### Brief
Please reproduce verbatim the lines below, from the first through the one with "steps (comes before".

### Data excerpt ###

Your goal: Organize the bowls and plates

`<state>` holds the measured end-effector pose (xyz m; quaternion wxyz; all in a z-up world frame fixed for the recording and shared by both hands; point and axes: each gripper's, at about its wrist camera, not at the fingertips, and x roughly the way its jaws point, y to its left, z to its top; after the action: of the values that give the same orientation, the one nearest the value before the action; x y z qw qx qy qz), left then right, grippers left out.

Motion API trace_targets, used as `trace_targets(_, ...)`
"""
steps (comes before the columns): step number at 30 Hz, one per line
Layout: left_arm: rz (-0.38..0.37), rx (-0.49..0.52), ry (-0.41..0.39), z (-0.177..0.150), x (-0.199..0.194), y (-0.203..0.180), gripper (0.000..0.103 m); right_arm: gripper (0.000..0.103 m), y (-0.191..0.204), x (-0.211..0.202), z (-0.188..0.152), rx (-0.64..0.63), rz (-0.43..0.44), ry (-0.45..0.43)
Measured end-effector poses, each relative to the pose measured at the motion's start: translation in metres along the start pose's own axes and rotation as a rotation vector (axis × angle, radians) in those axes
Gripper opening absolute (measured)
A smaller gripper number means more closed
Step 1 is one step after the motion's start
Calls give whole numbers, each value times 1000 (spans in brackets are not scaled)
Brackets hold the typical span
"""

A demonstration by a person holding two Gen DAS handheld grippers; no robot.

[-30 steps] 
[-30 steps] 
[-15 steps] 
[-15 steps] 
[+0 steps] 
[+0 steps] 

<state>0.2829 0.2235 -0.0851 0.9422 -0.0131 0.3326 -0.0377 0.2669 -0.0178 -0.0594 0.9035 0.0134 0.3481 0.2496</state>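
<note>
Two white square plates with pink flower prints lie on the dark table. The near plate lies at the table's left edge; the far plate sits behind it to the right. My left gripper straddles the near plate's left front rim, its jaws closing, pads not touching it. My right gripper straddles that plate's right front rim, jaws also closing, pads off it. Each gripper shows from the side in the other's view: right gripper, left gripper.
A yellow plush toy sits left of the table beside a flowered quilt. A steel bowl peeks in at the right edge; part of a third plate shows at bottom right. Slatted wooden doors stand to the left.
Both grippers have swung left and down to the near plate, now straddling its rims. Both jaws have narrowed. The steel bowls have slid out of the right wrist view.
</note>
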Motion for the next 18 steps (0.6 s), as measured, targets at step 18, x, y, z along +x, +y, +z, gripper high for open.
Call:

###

### Solution below
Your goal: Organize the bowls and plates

`<state>` holds the measured end-effector pose (xyz m; quaternion wxyz; all in a z-up world frame fixed for the recording and shared by both hands; point and axes: each gripper's, at about its wrist camera, not at the fingertips, and x roughly the way its jaws point, y to its left, z to its top; after the action: of the values that give the same orientation, the one nearest the value before the action; x y z qw qx qy qz), left then right, grippers left out.

Motion API trace_targets, used as `trace_targets(_, ...)`
"""
steps (comes before the columns): step number at 30 Hz, one per line

The response to this exercise is finished.